Repeat the listing below word for word, minus the pictures.
Start of Block
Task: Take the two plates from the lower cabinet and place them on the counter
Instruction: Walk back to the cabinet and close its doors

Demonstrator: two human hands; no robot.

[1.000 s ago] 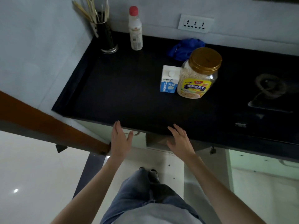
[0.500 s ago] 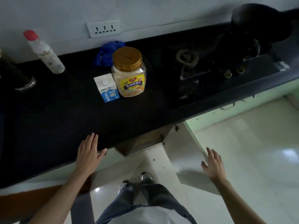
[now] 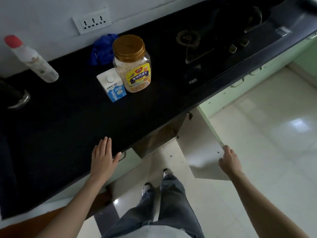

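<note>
No plates are in view; the lower cabinet's inside [image 3: 154,140] is dark and mostly hidden under the black counter [image 3: 68,126]. The pale cabinet door [image 3: 200,148] stands swung out over the floor. My right hand [image 3: 229,162] holds the door's outer edge with its fingers curled over it. My left hand [image 3: 103,157] rests flat on the counter's front edge, fingers straight, holding nothing.
On the counter stand a gold-lidded oat jar [image 3: 133,66], a blue and white milk carton [image 3: 112,86], a blue cloth [image 3: 103,50], a red-capped bottle [image 3: 32,60] and a dark utensil holder [image 3: 13,97]. A gas hob [image 3: 214,42] lies to the right. My feet are below the open door.
My right hand moved right and took hold of the open door's edge. My left hand settled flat on the counter edge. The view swung right.
</note>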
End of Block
### Exercise response
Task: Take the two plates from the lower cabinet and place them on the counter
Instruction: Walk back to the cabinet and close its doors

Demonstrator: two human hands; no robot.

[1.000 s ago] 
[0.500 s ago] 
[now] 

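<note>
No plates are in view; the lower cabinet's inside [image 3: 154,140] is dark and mostly hidden under the black counter [image 3: 68,126]. The pale cabinet door [image 3: 200,148] stands swung out over the floor. My right hand [image 3: 229,162] holds the door's outer edge with its fingers curled over it. My left hand [image 3: 103,157] rests flat on the counter's front edge, fingers straight, holding nothing.
On the counter stand a gold-lidded oat jar [image 3: 133,66], a blue and white milk carton [image 3: 112,86], a blue cloth [image 3: 103,50], a red-capped bottle [image 3: 32,60] and a dark utensil holder [image 3: 13,97]. A gas hob [image 3: 214,42] lies to the right. My feet are below the open door.
My right hand moved right and took hold of the open door's edge. My left hand settled flat on the counter edge. The view swung right.
</note>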

Nothing more is needed for this exercise.